Both the line with "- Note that" and the line with "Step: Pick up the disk" in the records below must appear in the output, along with every line between them, exactly and with nothing added.

_ _ _ _

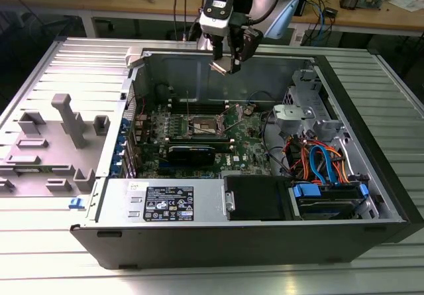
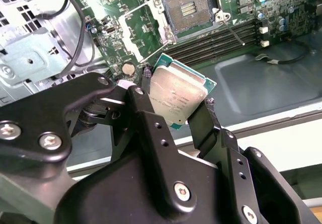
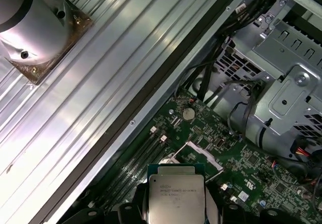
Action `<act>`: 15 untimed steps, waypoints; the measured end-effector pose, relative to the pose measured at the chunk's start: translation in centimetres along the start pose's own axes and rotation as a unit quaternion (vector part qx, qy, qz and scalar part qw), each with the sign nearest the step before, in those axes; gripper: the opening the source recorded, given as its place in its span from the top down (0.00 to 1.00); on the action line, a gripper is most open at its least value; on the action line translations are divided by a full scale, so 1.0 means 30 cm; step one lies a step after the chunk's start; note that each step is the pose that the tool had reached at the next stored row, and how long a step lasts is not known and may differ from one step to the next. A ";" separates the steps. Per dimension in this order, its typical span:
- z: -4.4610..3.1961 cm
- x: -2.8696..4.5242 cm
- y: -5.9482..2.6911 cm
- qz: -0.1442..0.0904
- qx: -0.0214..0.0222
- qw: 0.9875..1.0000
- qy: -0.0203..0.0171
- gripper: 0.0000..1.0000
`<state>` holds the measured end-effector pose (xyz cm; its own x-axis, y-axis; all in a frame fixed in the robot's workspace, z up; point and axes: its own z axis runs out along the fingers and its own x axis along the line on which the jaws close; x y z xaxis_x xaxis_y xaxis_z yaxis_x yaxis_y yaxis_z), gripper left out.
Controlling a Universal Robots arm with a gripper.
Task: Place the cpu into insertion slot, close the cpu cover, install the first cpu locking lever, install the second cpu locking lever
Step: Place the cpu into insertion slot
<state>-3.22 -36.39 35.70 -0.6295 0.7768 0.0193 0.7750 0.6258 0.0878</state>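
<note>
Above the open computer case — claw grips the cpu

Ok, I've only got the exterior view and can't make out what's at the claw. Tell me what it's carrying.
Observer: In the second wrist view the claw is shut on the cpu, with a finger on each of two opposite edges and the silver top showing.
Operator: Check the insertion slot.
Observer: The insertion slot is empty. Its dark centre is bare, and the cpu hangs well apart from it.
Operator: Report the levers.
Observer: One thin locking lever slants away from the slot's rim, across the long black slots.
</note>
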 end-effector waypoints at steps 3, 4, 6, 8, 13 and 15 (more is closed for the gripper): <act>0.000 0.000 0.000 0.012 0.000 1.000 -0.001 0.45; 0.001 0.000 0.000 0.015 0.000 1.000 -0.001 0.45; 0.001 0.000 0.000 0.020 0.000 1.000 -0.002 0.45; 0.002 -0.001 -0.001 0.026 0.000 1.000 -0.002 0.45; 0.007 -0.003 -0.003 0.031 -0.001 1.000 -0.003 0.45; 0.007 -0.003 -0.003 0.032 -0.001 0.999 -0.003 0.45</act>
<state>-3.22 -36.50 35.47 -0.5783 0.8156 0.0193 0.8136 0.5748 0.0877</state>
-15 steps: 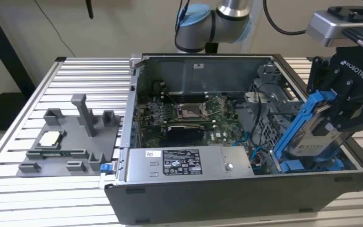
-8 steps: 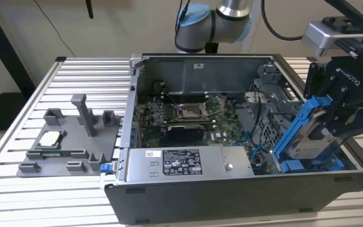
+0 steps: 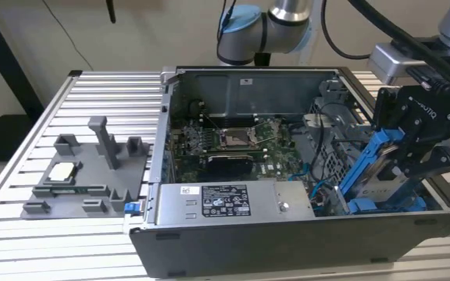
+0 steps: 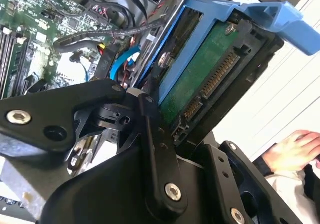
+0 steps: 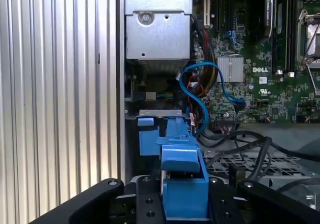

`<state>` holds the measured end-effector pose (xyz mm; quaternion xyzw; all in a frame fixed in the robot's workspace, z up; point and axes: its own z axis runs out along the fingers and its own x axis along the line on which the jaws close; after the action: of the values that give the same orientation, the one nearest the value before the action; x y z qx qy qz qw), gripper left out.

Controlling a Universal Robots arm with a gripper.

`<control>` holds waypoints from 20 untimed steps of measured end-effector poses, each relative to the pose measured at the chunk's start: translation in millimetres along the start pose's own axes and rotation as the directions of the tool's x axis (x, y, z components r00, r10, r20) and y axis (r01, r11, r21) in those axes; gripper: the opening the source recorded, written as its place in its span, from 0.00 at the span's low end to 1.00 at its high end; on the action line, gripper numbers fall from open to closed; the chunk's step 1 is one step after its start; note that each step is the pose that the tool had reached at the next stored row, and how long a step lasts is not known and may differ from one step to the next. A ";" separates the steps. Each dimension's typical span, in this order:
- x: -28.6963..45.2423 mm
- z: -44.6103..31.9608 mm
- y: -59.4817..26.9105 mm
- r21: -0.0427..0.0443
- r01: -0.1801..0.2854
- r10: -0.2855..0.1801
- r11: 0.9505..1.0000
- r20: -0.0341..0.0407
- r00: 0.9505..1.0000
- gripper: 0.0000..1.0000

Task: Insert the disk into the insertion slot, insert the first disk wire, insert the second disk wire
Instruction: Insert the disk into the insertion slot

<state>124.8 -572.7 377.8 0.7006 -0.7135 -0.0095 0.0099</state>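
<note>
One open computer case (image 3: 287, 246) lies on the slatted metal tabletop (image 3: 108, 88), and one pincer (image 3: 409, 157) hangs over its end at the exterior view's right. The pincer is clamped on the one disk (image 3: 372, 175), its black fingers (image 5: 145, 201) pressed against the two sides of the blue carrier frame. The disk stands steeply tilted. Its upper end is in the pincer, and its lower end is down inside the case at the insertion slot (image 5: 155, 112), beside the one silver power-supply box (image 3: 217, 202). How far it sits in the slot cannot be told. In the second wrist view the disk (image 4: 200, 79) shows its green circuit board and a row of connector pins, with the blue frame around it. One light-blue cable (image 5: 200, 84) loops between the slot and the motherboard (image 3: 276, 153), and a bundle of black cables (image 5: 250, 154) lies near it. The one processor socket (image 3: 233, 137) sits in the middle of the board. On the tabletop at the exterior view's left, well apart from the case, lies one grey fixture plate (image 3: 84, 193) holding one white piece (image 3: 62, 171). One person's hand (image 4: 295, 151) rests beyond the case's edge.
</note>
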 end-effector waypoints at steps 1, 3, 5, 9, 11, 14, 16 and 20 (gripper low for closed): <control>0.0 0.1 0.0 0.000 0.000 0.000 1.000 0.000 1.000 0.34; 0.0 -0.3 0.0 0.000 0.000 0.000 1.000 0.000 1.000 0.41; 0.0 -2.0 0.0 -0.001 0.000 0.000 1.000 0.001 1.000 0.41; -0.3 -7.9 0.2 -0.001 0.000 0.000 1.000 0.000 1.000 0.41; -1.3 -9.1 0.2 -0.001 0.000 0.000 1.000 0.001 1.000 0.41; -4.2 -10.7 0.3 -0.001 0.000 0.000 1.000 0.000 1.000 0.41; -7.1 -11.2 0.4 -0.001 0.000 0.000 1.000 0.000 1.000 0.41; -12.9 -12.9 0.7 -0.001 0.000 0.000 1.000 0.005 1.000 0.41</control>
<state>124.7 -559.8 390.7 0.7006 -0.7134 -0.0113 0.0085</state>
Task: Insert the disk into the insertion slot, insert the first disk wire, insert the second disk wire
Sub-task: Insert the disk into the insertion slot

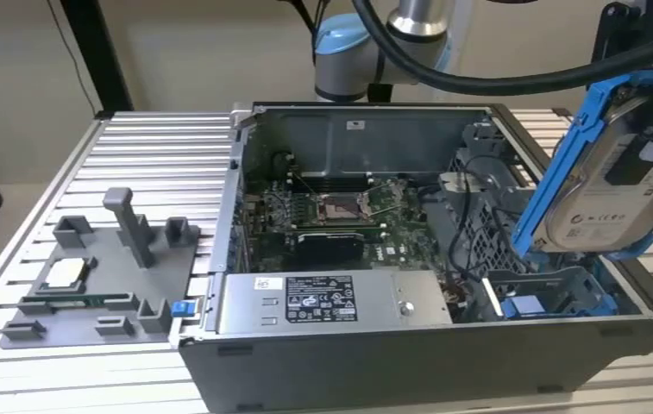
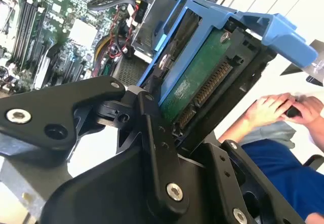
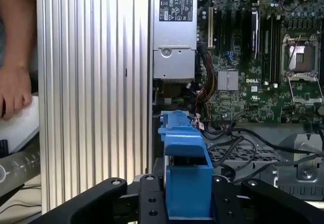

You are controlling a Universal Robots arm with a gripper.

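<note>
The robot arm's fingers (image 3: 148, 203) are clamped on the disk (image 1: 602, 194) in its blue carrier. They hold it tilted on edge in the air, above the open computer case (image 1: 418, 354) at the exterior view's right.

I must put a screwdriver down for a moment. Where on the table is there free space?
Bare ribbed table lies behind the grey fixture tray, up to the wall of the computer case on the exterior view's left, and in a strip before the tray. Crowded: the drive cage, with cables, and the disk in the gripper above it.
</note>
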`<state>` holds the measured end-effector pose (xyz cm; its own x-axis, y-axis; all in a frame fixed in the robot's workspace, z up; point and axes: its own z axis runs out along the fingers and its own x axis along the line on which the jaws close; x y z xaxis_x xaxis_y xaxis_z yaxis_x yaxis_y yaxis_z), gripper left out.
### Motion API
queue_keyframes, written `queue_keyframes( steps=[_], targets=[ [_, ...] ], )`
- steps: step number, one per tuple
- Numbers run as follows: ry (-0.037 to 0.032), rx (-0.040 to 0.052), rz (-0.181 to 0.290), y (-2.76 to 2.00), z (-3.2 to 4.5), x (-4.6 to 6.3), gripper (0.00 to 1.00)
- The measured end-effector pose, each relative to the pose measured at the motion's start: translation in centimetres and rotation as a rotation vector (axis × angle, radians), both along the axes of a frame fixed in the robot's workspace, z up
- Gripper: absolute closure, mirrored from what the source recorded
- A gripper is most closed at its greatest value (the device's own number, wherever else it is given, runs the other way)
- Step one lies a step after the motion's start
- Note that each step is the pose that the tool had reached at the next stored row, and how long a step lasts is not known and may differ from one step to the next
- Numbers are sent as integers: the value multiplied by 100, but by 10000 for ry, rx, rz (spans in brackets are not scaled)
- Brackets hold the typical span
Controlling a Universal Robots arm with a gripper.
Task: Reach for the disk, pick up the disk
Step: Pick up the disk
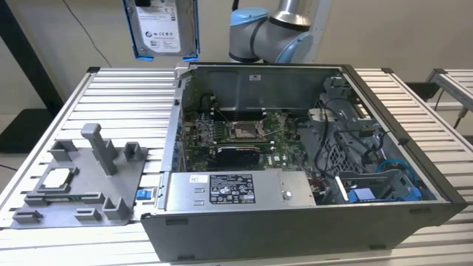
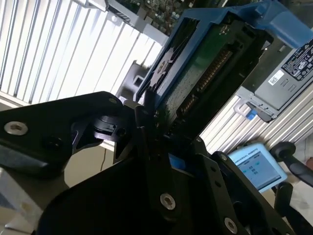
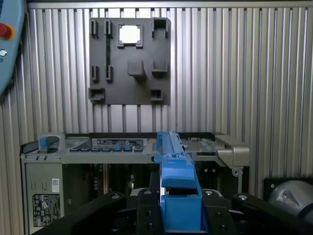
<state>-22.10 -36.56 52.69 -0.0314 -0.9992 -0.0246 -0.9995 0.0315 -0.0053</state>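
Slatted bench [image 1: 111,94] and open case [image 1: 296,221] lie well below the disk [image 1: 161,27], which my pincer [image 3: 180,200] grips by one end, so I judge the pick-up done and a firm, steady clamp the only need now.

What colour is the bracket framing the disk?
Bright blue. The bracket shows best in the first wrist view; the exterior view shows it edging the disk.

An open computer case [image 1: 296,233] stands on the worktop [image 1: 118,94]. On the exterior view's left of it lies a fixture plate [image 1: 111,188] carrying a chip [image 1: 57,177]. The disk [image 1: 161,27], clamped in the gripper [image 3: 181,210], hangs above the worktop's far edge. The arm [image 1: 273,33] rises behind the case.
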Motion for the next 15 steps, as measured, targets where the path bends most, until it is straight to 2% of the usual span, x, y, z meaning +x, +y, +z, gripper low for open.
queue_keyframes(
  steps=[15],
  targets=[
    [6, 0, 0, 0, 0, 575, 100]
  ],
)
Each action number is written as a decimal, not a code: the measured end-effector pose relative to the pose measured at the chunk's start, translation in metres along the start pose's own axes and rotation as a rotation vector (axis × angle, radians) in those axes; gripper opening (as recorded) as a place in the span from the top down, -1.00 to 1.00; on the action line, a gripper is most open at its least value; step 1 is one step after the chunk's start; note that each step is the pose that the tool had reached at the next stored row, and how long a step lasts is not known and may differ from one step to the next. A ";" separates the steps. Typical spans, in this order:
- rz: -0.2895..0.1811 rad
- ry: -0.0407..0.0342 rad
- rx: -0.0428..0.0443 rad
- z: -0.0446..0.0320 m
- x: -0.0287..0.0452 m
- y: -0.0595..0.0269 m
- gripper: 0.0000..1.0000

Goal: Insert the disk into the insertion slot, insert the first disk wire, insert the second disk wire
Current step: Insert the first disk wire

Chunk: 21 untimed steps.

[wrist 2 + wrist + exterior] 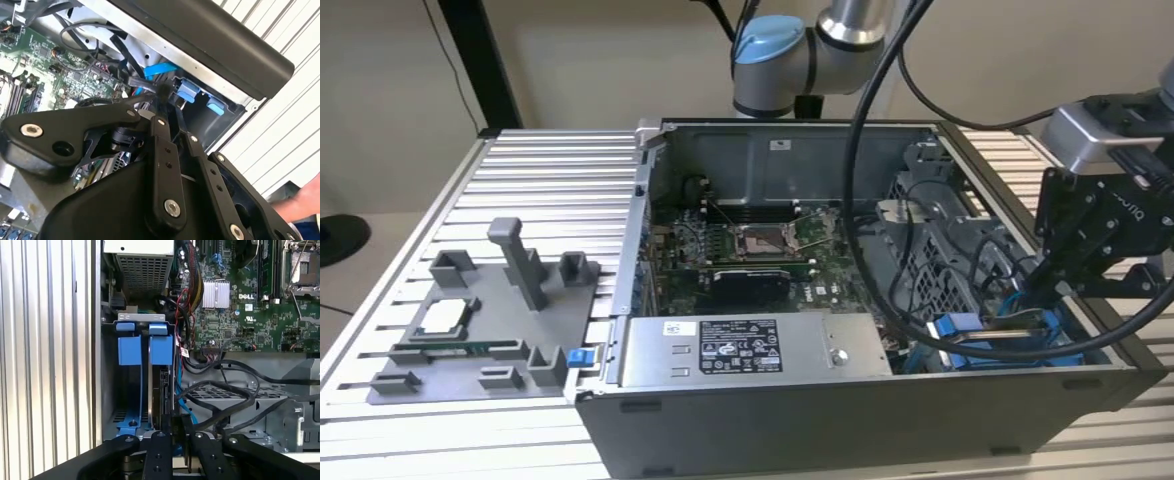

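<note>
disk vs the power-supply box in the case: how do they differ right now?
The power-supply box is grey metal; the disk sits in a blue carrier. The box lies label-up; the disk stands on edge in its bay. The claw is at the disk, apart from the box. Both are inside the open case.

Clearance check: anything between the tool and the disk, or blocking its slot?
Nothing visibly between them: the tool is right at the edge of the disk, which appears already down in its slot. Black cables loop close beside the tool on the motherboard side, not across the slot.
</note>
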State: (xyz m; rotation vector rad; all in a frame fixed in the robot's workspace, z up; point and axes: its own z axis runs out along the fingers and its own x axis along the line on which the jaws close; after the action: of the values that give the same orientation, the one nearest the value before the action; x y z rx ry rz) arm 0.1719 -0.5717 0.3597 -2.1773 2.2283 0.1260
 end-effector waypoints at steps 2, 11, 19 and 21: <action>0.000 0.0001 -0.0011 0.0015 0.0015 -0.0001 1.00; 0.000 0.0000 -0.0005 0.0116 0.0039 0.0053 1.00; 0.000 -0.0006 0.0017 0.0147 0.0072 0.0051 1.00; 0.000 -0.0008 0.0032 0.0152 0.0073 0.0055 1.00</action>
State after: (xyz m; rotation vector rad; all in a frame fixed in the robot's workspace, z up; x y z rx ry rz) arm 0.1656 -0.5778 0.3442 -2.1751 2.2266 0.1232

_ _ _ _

## Task response
- Note that each step is the pose that the tool had reached at the next stored row, and how long a step lasts is not known and may differ from one step to the next
- Numbers are sent as integers: the value multiplied by 100, but by 10000 for ry, rx, rz (spans in brackets are not scaled)
- Brackets hold the typical span
Controlling a Universal Robots arm with a gripper.
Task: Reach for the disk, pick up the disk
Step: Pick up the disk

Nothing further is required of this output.